About this task: The listing below holds a line with "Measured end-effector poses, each" and a later line with "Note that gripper". Write out those two lines and every line between them, exactly, and nothing else.

Recorded data:
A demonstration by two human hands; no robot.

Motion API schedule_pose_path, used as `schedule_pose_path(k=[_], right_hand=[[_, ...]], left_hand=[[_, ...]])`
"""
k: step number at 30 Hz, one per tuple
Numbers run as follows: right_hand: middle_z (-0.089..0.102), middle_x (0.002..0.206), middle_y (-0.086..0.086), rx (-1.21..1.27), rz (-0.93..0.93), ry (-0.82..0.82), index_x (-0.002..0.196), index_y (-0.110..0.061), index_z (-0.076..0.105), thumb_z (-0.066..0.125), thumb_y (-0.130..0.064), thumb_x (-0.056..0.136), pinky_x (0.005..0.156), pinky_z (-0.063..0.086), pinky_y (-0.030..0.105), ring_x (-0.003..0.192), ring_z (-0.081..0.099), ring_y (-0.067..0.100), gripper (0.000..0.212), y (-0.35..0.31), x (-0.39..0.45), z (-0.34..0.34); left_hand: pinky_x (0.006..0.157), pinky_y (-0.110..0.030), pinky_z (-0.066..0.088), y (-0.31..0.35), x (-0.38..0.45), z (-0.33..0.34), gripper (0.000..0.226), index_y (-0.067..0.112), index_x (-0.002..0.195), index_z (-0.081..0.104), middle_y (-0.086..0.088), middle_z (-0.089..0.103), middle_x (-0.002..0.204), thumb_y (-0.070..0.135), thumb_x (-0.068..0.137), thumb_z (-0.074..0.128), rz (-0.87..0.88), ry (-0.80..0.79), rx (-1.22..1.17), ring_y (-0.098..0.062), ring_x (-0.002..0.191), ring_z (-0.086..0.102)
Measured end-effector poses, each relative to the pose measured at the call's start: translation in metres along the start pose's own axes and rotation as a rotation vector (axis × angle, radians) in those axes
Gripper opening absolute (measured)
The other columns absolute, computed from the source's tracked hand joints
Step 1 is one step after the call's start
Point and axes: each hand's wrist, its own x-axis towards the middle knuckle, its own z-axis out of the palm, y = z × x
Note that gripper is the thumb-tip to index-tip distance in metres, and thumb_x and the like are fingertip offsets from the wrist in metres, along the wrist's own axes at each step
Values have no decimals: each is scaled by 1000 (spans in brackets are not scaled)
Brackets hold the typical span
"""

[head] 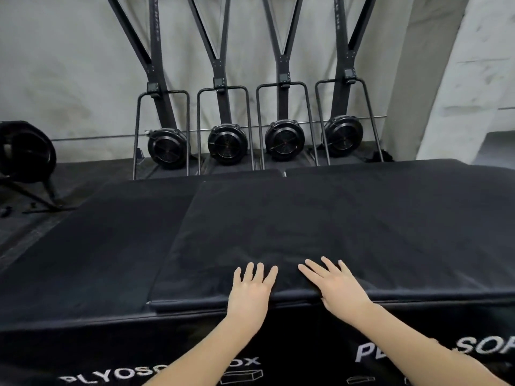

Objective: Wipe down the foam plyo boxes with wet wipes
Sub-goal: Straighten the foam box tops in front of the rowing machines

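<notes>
Resting flat on black fabric, a person's left hand [252,286] and right hand [333,285] lie side by side at the near edge of a thin black pad [278,232], fingers straight and spread, holding nothing. The pad sits on top of the foam plyo boxes [97,260], a row of black blocks that fills the lower half of the head view and reaches from the left edge to the right edge. Both bare forearms rise from the bottom of the view and cross the boxes' front face, partly covering the white lettering [111,377] printed there; the readable parts spell "PLYOSO" and "OX" on the left and "PL" and "SOF" on the right, with small box outlines drawn beneath. The left hand's palm sits over the pad's front seam, its fingertips pointing away from the person; the right hand angles slightly toward the left one, the two hands near each other but apart. No wet wipe shows in either hand.

Behind the boxes, four upright black exercise machines [227,143] stand in a row against a pale grey wall [69,65], each with a round black flywheel housing low down, a bent tube frame around it and a dark mast rising out of the top of the view. A thin metal rail [117,136] runs along the wall behind them. At far left, part of another dark round machine [25,151] stands on the dark floor [33,227].
</notes>
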Motion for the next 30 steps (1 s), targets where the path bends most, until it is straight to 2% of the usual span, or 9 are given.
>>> schedule_pose_path(k=[7,12,17,19,21,24,25,27,30], right_hand=[[57,142,-5,-16,-40,44,143,-24,52,85,-9,55,92,54,54,122,61,34,94,11,4,5],[66,129,-2,-30,-49,142,133,-21,63,91,-10,44,87,58,48,111,67,31,94,10,-4,4],[62,136,-2,23,-79,150,138,-20,58,95,-19,43,95,55,49,120,63,32,102,17,-17,13],[49,150,-4,63,-108,117,149,-24,44,85,-21,61,110,42,51,136,48,32,98,20,-20,17],[18,165,-10,150,-137,90,159,-32,16,61,-22,81,124,12,47,153,13,26,90,24,-23,18],[-2,163,-20,369,-174,24,159,-36,10,46,-34,83,123,-8,36,151,-11,9,84,33,-26,10],[4,163,-20,474,-171,15,158,-37,17,47,-36,86,124,-5,35,151,-7,6,77,36,-27,4],[29,159,-17,711,-83,88,151,-37,37,52,-39,94,125,16,35,148,18,1,59,42,-28,-10],[64,129,-19,879,161,336,131,-37,62,55,-42,98,105,47,31,120,56,-4,34,61,-47,-28]], left_hand=[[123,-54,11,8,16,4,92,25,161,4,-13,17,165,5,91,60,-14,7,-26,-35,153,11],[122,-52,16,7,10,1,93,23,161,0,-16,19,163,5,91,59,33,-13,4,-36,150,16],[123,-52,15,17,1,-4,92,20,161,-2,-17,17,163,6,92,58,76,-63,-8,-39,150,15],[124,-52,12,15,-2,-10,91,20,161,-4,-18,12,165,10,93,56,106,-114,-18,-39,152,9],[125,-52,8,10,-5,-21,93,20,161,-6,-19,3,167,18,91,55,143,-217,-63,-39,154,0],[124,-54,9,11,1,-45,88,19,162,8,-19,9,165,39,87,50,122,-371,-241,-40,153,0],[124,-52,14,17,6,-52,82,19,160,19,-16,21,162,44,88,49,97,-354,-296,-39,153,7],[121,-45,23,34,20,-66,64,20,153,39,-6,41,154,45,95,49,52,-178,-434,-31,149,24],[110,-34,37,80,41,-87,51,23,150,45,2,54,145,38,101,52,44,128,-654,-20,139,43]])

Task solution:
Measured end-effector poses, each relative to the pose measured at the call's start: translation in metres along the start pose's own axes and rotation as a rotation vector (axis × angle, radians) in those axes
Gripper opening absolute (measured)
The other columns absolute, computed from the source's tracked hand joints
Step 1 is one step after the call's start
Point and axes: each hand's wrist, its own x-axis towards the middle knuckle, its own z-axis out of the palm, y = z × x
Note that gripper is the thumb-tip to index-tip distance in metres, and thumb_x and the like are fingertip offsets from the wrist in metres, along the wrist's own axes at each step

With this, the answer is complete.